▶ _Task description_
Nothing in the data should change when you return it, but leave the pictures out.

Segment Open

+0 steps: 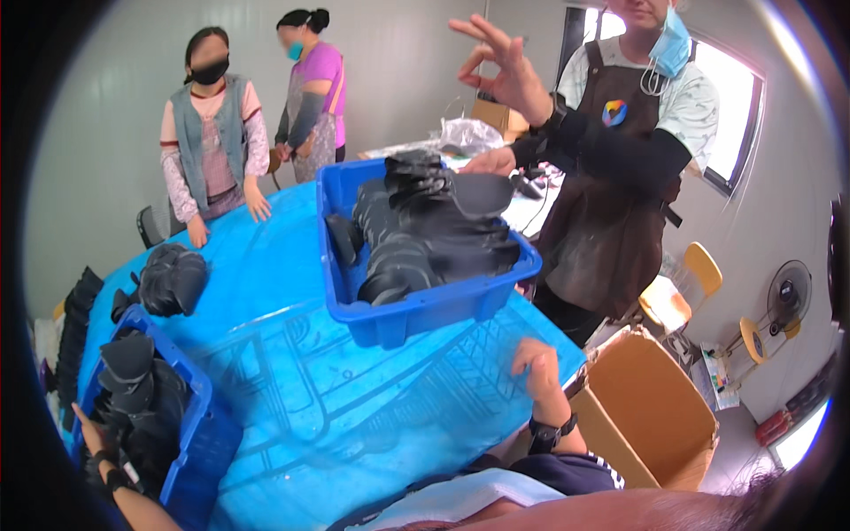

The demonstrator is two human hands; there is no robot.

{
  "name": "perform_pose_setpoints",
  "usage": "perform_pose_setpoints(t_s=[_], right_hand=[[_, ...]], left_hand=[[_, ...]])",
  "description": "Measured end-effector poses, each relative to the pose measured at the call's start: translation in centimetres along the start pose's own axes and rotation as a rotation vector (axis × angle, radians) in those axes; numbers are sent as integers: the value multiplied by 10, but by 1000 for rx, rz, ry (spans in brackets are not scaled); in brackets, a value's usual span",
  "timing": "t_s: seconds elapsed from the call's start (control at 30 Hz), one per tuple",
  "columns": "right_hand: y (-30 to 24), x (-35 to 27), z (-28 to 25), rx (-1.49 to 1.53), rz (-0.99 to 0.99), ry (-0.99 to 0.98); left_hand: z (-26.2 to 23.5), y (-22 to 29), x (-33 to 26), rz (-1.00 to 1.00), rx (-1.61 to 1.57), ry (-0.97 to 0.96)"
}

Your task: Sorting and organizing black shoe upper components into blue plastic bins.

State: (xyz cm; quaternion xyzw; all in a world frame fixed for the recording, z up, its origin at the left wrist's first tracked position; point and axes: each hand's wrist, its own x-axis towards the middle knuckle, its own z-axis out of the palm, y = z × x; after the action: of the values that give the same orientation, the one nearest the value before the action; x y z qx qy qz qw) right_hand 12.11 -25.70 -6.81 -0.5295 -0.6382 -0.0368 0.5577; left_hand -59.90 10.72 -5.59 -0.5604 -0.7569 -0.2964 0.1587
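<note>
1. Black moulded parts (133, 389) fill the blue bin (199, 434) at the desk's near-left corner, where our left hand (93, 438) rests among them; we cannot tell whether its fingers are closed on one.
2. Our right hand (537, 365) lies flat on the blue desk (292, 372), fingers loosely apart, holding nothing, seemingly to steady us.
3. A second blue bin (425, 305), heaped with the same black parts, sits mid-desk within everyone's reach.
4. An open cardboard box (651, 411) waits beside the desk at our right.
</note>
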Motion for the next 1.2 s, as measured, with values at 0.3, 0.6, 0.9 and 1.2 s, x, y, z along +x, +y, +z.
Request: perform_pose_setpoints(t_s=[0.3, 0.6, 0.9, 1.2], right_hand=[[5, -10, 11, -30, 12, 4], [1, -3, 17, -18, -11, -49], [-4, 7, 32, -80, 22, -114], [-23, 72, 46, -392, -119, -277]], left_hand=[[82, -103, 40, -387, -302, -892], [68, -93, 19, -428, -295, -751], [66, -109, 11, -400, -270, -673], [72, -131, 14, -340, -167, -605]])
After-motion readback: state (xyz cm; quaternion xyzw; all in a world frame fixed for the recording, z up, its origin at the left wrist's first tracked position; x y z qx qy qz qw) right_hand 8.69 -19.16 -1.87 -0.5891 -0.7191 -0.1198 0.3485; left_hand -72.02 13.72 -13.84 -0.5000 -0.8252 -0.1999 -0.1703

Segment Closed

▶ _Exercise answer_
+0 steps: 

The demonstrator is two human hands; there is no robot.

{
  "name": "perform_pose_setpoints",
  "usage": "perform_pose_setpoints(t_s=[_], right_hand=[[_, ...]], left_hand=[[_, ...]])",
  "description": "Measured end-effector poses, each relative to the pose measured at the call's start: translation in centimetres along the start pose's own axes and rotation as a rotation vector (axis × angle, radians) in those axes; numbers are sent as integers: the value multiplied by 10, but by 1000 for rx, rz, ry (spans in brackets are not scaled); in brackets, a value's usual span",
  "timing": "t_s: seconds elapsed from the call's start (control at 30 Hz), one per tuple",
  "columns": "right_hand: y (-30 to 24), x (-35 to 27), z (-28 to 25), rx (-1.49 to 1.53), rz (-0.99 to 0.99), ry (-0.99 to 0.98); left_hand: z (-26.2 to 23.5), y (-22 to 29), x (-33 to 26), rz (-1.00 to 1.00), rx (-1.61 to 1.57), ry (-0.97 to 0.96)"
}

Your task: Sorting and organizing black shoe upper components into blue plastic bins.

State: (xyz cm; quaternion xyzw; all in a world frame fixed for the recording, z up, its origin at the left wrist's first tracked position; point and axes: each hand's wrist, its own x-axis towards the middle knuckle, its own z-axis out of the palm, y = z × x; after the action: of the values that give the same orientation, the one nearest the value before the action; x y z qx qy qz qw) right_hand 12.11 -25.70 -6.81 -0.5295 -0.6382 -0.0368 0.5577; left_hand -59.90 10.72 -5.59 -0.5604 -0.7569 -0.2964 0.1587
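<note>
1. Black moulded parts (133, 389) fill the blue bin (199, 434) at the desk's near-left corner, where our left hand (93, 438) rests among them; we cannot tell whether its fingers are closed on one.
2. Our right hand (537, 365) lies flat on the blue desk (292, 372), fingers loosely apart, holding nothing, seemingly to steady us.
3. A second blue bin (425, 305), heaped with the same black parts, sits mid-desk within everyone's reach.
4. An open cardboard box (651, 411) waits beside the desk at our right.
</note>
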Motion for the next 1.2 s, as measured, with values at 0.3, 0.6, 0.9 and 1.2 s, x, y, z along +x, +y, +z.
Request: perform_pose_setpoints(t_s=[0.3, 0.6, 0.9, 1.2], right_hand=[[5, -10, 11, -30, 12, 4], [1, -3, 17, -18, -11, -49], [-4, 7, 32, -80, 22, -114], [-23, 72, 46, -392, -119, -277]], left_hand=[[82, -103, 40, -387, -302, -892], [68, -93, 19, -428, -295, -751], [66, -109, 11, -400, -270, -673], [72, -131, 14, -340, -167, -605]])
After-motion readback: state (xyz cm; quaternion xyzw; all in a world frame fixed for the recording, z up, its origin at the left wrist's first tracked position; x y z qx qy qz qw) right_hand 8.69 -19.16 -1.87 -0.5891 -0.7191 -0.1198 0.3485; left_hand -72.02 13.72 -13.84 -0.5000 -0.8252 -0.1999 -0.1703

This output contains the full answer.